According to IDC research1 the expected global growth of data is to rise from 4ZB (Zetabytes) in 2010 to a staggering 59ZB in 2020 (A Zetabyte is 1,000,000,000,000,000 Megabytes!). A worrying statistic is that 65% of this data is expected to be unstructured. Unstructured data is information stored in emails or file servers that are not stored in a structured database. These files can have many versions or copies of the same file distributed across many computers. Due to the unstructured nature of these files it is very difficult to keep track of where they are and what data is contained within these files.
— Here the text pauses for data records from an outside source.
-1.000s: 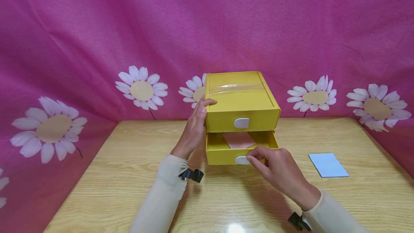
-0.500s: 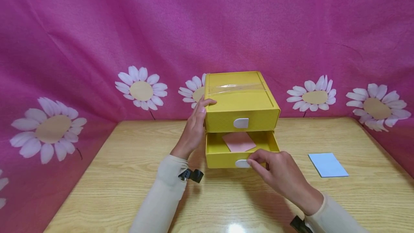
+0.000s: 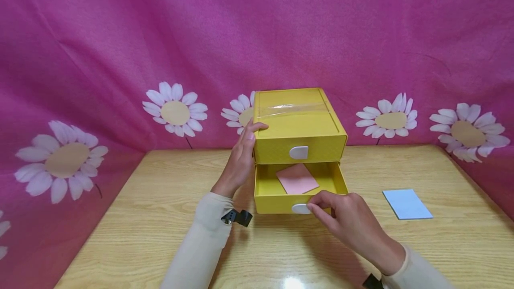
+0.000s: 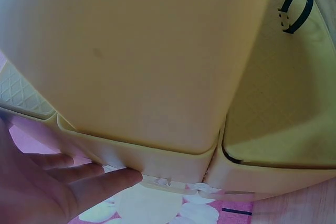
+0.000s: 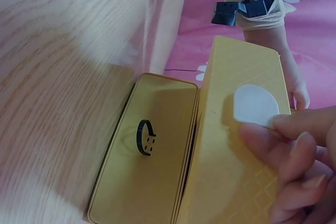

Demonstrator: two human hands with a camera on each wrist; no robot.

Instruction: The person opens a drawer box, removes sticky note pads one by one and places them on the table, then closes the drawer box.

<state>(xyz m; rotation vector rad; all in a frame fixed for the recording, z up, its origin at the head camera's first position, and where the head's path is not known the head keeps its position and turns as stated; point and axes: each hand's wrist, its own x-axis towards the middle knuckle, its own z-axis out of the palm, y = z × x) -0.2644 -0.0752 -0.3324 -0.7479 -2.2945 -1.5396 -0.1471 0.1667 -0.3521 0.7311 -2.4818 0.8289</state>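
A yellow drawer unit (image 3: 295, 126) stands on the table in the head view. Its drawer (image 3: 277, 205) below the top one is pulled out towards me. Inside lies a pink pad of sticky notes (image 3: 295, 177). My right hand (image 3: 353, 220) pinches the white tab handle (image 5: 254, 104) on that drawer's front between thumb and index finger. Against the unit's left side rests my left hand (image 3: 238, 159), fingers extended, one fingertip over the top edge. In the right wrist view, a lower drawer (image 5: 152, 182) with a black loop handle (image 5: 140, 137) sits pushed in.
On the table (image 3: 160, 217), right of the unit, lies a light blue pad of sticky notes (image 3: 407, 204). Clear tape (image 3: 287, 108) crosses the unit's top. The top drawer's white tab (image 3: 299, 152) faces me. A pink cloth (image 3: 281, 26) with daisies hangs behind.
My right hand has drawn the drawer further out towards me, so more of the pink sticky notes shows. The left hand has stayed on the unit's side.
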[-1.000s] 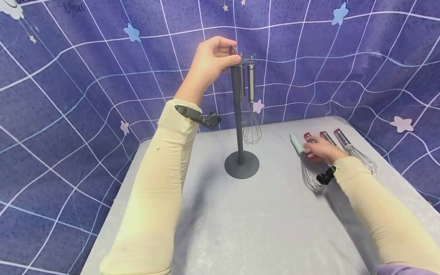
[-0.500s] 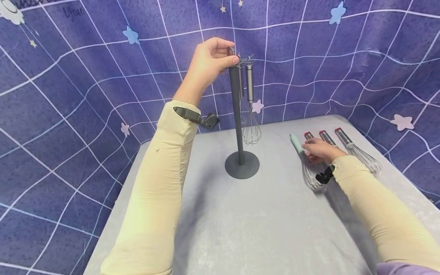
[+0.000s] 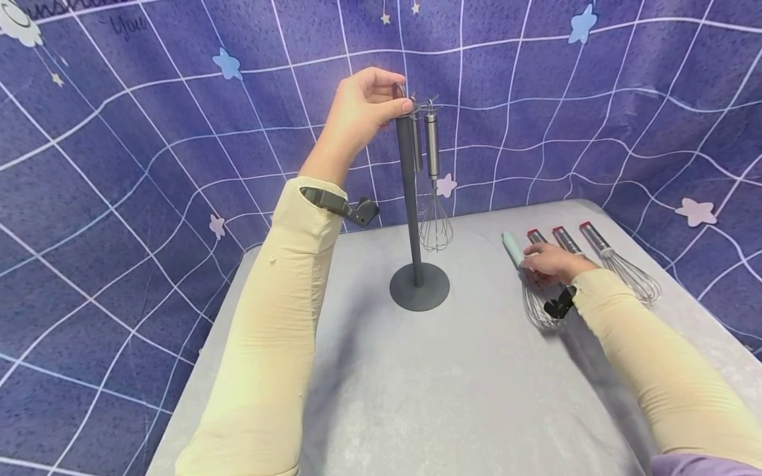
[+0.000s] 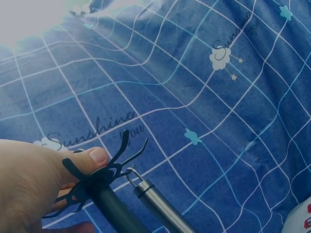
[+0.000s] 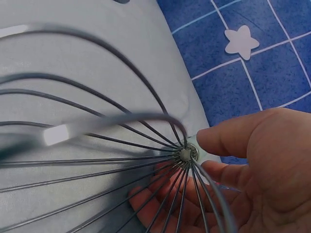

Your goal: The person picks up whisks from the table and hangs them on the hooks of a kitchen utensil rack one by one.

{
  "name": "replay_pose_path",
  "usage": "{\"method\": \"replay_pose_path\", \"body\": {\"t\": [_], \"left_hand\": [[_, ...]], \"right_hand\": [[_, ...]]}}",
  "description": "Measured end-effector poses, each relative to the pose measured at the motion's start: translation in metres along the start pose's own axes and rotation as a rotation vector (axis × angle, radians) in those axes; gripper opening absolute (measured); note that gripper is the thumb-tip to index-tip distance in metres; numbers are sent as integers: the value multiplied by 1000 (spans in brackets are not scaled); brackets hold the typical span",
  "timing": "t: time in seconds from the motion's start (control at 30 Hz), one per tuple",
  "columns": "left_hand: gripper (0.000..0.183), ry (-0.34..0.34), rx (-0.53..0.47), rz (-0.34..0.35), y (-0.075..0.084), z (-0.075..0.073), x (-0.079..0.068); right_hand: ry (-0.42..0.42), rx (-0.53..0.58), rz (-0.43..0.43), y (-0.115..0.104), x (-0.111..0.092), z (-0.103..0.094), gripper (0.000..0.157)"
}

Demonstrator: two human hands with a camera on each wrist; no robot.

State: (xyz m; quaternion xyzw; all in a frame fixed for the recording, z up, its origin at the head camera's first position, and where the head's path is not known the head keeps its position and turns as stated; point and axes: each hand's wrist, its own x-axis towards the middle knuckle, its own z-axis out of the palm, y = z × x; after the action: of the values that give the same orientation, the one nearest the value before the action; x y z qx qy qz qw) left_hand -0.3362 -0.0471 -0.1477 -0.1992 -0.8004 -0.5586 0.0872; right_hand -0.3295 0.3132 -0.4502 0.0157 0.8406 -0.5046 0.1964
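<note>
My left hand [image 3: 364, 102] holds the top of a dark grey utensil stand [image 3: 411, 205], thumb and fingers about its hooked crown. The left wrist view shows the thumb against the hooks near the pole [image 4: 114, 206]. From the stand hangs a steel-handled whisk [image 3: 433, 145], with another metal handle [image 3: 417, 149] partly hidden behind the pole. At the right, my right hand [image 3: 552, 262] pinches a whisk with a mint-green handle [image 3: 510, 248], low on the handle where the wires begin. That whisk lies on the table; the right wrist view has its wires [image 5: 116, 160] up close.
Right of the mint whisk lie more whisks with red-tipped steel handles: one [image 3: 535, 237] and another [image 3: 565, 239] partly covered by the hand, and a third [image 3: 595, 238] near the edge. A grey cloth covers the table [image 3: 428, 383]. A blue patterned curtain [image 3: 506, 79] hangs behind.
My right hand's fingers have closed in on the mint whisk's handle with a slight shift. The left hand and the stand hold their place.
</note>
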Motion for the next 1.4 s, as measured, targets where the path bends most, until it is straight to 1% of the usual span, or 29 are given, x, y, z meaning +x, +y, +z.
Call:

A further issue to the management of files is highlighted by a UK study by Veritas which shows that 53% of data is classed as Dark Data2. This is not data that hackers are working with or dangerous data, but the unknown, untouched data. Companies have no idea as to the worth or sensitive nature of these files.
Companies therefore have less visibility and control over data that is stored in corporate systems. This unknown data might contain corporate sensitive data or personal information that would need to be protected under various regulations like the American Health Insurance Portability and Accountability Act (HIPAA), The EU legislation for the Markets in Financial Instruments Directive (MIFIID II), the EU General Data Protection Regulation (GDPR) and many others. Understanding this data is therefore essential. Using the GDPR as an example. If you don't know what you have, how can you protect the personal data or respond to an Article 17 Right to erasure ("Right to be Forgotten") request in the short timeframes that are allowed within this regulation?
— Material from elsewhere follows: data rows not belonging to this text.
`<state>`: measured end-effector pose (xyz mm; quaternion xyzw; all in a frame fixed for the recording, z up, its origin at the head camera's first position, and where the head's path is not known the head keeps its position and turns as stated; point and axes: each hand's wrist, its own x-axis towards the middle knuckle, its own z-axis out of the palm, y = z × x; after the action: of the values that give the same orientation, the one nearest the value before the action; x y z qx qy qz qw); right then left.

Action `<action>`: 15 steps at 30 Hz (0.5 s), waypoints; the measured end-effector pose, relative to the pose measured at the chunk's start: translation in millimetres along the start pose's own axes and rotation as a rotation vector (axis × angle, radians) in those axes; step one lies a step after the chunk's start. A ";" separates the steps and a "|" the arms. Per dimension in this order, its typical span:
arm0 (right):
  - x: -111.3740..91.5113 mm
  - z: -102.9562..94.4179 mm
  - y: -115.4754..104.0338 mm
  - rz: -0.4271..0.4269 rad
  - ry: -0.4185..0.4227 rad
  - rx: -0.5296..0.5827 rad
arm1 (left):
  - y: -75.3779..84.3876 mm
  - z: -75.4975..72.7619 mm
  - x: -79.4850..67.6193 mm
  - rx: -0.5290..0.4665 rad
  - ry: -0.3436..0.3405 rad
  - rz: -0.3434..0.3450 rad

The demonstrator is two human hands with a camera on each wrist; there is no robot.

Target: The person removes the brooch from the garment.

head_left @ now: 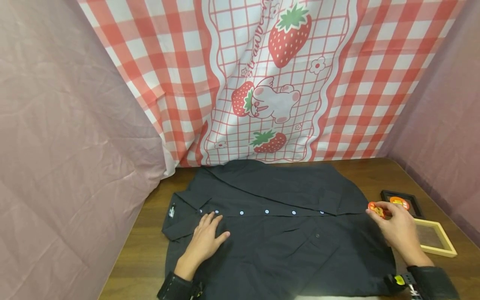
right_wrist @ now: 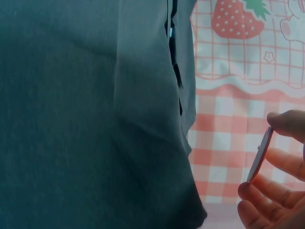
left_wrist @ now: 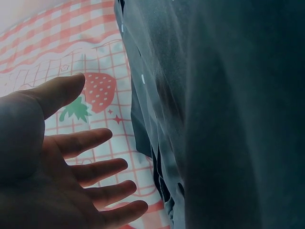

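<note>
A black button-up shirt (head_left: 262, 250) lies spread sideways on the table, its collar to the left and a row of pale buttons running across it. My left hand (head_left: 204, 239) is at the shirt near the collar, fingertips by the buttons; in the left wrist view its fingers are extended and hold nothing. Over the shirt's right end, my right hand (head_left: 399, 229) pinches a round red-orange badge (head_left: 376, 209) between thumb and fingers. The right wrist view shows the badge (right_wrist: 259, 155) edge-on, thin, with a small bump on one face.
To the right of the shirt sits a black frame (head_left: 416, 205) with an orange round piece (head_left: 399, 203) in it. Nearer stands a pale yellow frame (head_left: 447, 237), partly behind the right hand. A strawberry-print checked cloth (head_left: 337, 125) hangs at the back; pink cloth (head_left: 75, 146) closes the sides.
</note>
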<state>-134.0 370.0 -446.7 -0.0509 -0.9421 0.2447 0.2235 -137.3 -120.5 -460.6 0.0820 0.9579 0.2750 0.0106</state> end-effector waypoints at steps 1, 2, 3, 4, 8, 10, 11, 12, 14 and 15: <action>1.2 -1.1 1.1 -0.006 0.006 -0.001 | -0.3 -0.5 0.2 0.000 0.002 0.001; 2.0 -2.2 2.1 -0.010 0.010 -0.004 | -0.5 -1.0 0.5 0.000 0.003 0.000; 3.0 -3.6 3.4 -0.015 0.013 -0.011 | -0.7 -1.4 0.7 0.001 0.005 0.001; 3.2 -4.7 4.9 -0.020 0.017 -0.015 | -1.0 -1.7 0.9 -0.001 0.007 0.002; 2.7 -8.5 12.9 -0.016 0.023 -0.033 | -2.7 -2.0 1.7 -0.004 0.008 0.001; 1.3 -9.6 17.5 -0.001 0.016 -0.042 | -2.8 -2.3 1.7 -0.008 0.003 -0.001; 0.8 -10.0 19.8 0.007 0.015 -0.047 | -3.2 -2.1 1.7 -0.006 0.000 -0.001; 0.3 -10.4 21.8 0.015 0.012 -0.051 | -3.4 -2.0 1.8 -0.006 -0.003 -0.003; 0.2 -11.4 25.5 0.029 0.006 -0.054 | -3.5 -2.3 1.5 -0.005 -0.006 -0.004; 0.3 -12.0 27.1 0.036 0.004 -0.056 | -3.7 -2.4 1.4 -0.006 -0.005 -0.002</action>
<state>-129.3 399.0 -450.3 -0.0745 -0.9472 0.2220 0.2193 -139.4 -124.6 -460.5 0.0815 0.9571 0.2778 0.0135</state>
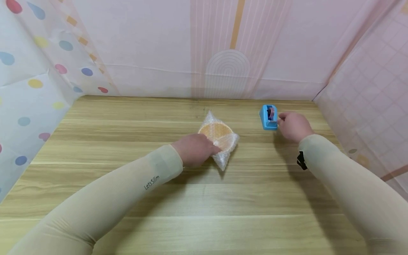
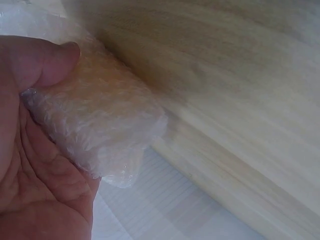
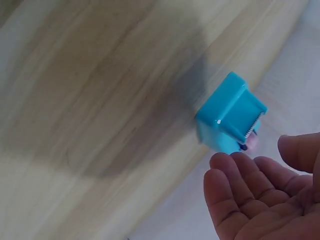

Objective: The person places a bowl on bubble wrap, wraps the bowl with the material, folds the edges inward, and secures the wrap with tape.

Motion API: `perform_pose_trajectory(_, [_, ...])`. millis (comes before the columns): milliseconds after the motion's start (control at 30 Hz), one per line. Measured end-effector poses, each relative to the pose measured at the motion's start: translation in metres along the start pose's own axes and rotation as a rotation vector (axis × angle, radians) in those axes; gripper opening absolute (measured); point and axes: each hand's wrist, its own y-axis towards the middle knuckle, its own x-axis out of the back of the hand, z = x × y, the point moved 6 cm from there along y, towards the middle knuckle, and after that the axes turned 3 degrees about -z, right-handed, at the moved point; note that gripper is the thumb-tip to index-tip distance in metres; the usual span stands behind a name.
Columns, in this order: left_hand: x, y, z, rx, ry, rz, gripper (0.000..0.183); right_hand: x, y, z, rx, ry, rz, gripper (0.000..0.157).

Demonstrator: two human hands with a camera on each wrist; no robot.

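Note:
A round, flat, orange-tan object wrapped in bubble wrap [image 1: 216, 131] lies near the middle of the table, its pointed wrap corners sticking out. My left hand [image 1: 195, 150] grips its near left side. In the left wrist view the thumb [image 2: 59, 65] presses on top of the bubble wrap [image 2: 107, 112], with the palm at its edge; the fingertips are hidden. To the right stands a blue tape dispenser [image 1: 265, 122] holding a small pinkish roll. Beside it is my right hand [image 1: 294, 126], holding nothing. In the right wrist view its loosely bent fingers [image 3: 245, 180] are near the dispenser's toothed cutter [image 3: 254, 126].
The wood-grain table [image 1: 134, 117] spreads under both arms. Patterned pinkish sheeting [image 1: 143, 46] rises behind its far edge, with dotted sheeting [image 1: 28, 99] on the left and gridded sheeting [image 1: 366, 88] on the right.

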Motion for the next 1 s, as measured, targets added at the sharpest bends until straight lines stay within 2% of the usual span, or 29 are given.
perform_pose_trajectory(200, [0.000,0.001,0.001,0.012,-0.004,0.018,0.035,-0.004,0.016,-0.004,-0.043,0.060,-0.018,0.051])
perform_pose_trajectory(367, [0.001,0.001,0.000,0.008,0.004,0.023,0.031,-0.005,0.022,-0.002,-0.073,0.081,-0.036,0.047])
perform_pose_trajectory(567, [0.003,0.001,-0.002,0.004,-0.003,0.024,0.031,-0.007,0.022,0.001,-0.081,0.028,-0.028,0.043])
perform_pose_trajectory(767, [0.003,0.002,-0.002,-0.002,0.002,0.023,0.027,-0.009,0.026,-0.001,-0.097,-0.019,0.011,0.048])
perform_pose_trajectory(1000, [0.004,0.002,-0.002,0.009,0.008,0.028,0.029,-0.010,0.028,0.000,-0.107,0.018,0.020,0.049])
There are therefore potential business costs to not knowing about your data. Failure to comply with regulatory requirements, failing to extract knowledge or being able to effectively search all your data could lead to financial and repetitional penalties.
There is also the physical cost of storing all this data. The raw disk space cost per terabyte (TB) would be $48.413. If we look at the total global data, the disk cost would be $2,856 trillion. This is the equivalent total projected GDP for the UK ($2,716) in 2020 according to the February 2020 StatisticsTimes report4. If 53% of data is dark data that is the equivalent of $1,514 trillion of potentially wasted or not needed storage!
With all this unknown data around we have the following challenges:
♦︎ We don't know if the data has been kept longer than necessary (a potential breach of data regulations)
♦︎ We won't know which volume to search for DSAR requests
♦︎ Can we be sure the personal data or other sensitive data is secure
♦︎ Can we build an asset register if we don't know where and what data we hod
So to summarise, we all need to understand what data we have; delete any Dark Data, remove PST files, delete data that is no longer required and move sensitive data into a location that is protected. We also need a way to quickly search through this data, firstly to help identify what we have, but then to satisfy any eDisclosure or Data Subject Access Requests (DSAR) search.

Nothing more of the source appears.